Reliability Research of High-speed Mechanical Switch Based on Multiple Physical Field Coupling

In order to study the influences of deformation, stress and fatigue on the core components of high-speed mechanical switches during the opening process, mathematical modeling and multi-physical field coupling simulation analysis methods are adopted, and Workbench is used as the platform to analyze the opening process of the operating mechanism based on electromagnetic field, mechanical field, transient structural field, and fatigue life. Firstly, the opening model of high-speed mechanical switch is established by using modeling software. Secondly, the stress and deformation distribution of the core components are simulated by multiple physical fields. Finally, the effects of the high-speed mechanical switch on the fatigue life and mechanical stability of the repulsion disk, drive lever, and coupling under different materials, structures, and discharge current conditions are analyzed. The simulation results show that the repulsion disk made of aviation aluminum 7075-T6 and chamfered has less deformation; proper repulsion disc thickness and drive lever diameter can effectively reduce stress and deformation; The coupling with 40Cr has the longest fatigue life.

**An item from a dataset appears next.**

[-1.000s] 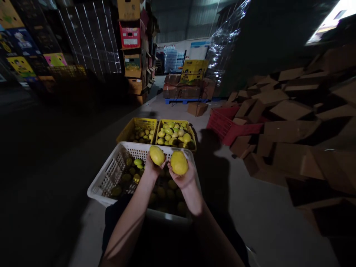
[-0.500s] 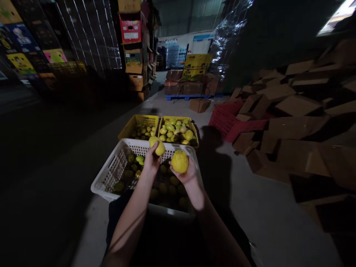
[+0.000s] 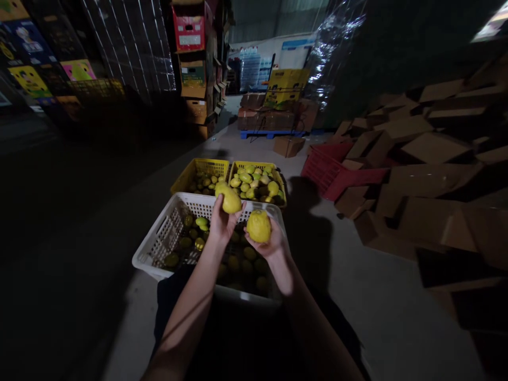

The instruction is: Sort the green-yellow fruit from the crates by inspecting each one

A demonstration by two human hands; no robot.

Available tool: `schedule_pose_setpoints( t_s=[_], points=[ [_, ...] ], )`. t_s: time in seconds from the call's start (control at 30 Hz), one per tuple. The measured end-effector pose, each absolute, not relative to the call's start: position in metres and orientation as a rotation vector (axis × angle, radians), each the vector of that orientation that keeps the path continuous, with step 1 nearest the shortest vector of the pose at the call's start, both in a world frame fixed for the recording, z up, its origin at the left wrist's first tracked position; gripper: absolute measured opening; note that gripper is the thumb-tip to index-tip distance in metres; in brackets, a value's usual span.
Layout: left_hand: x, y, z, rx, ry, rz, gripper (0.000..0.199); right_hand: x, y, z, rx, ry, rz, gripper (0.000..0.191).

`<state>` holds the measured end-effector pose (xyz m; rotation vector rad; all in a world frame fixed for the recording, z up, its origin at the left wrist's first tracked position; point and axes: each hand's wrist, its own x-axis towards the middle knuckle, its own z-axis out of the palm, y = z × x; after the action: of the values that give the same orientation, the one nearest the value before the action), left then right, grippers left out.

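Above a white slotted crate (image 3: 154, 244), both my hands hold yellow fruits that look like lemons. My left hand (image 3: 220, 223) grips an elongated lemon (image 3: 229, 199), its thumb along the near side. In my right hand (image 3: 274, 241) rests a rounder, bumpy lemon (image 3: 259, 226), with the fingers curled beneath and around it. The two fruits are close together but apart. Inside the white crate several more fruits lie in shadow, among them a brighter green-yellow one (image 3: 201, 222). My forearms cover part of the crate.
Behind the white crate stand two yellow crates, the left one (image 3: 180, 180) partly filled and the right one (image 3: 282, 185) heaped with lemons. To the right are a red crate (image 3: 327, 172) and piled cardboard boxes (image 3: 432, 196). A blue pallet (image 3: 271, 134) with boxes stands farther back.
The lemon in my left hand has turned and come lower and to the right, showing more of its length. My right hand keeps its lemon with little movement. The view has shifted slightly.
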<state>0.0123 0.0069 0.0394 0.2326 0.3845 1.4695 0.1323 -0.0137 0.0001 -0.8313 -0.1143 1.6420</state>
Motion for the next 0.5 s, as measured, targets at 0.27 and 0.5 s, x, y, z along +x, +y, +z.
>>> schedule_pose_setpoints(
  t_s=[0.27,0.5],
  points=[
    [0.001,0.008,0.038,0.202,0.315,1.349,0.042,0.129,-0.020,0.021,-0.826,-0.223,1.567,0.022],
    [0.006,0.002,0.036,0.158,0.323,1.382,0.032,0.132,-0.025,0.023,-0.535,-0.235,1.524,0.028]
  ],
)
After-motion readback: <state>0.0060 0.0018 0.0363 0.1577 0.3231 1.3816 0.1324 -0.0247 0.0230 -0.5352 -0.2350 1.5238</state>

Reducing the peak value of repulsion can effectively reduce the deformation stress and prolong the fatigue life, whereas, the effect of prolonging the action time of repulsion is not obvious. This paper provides a more comprehensive technical support for the problem that a single electromagnetic field cannot effectively reflect the deformation stress and fatigue of the core components in the opening process of high-speed mechanical switches.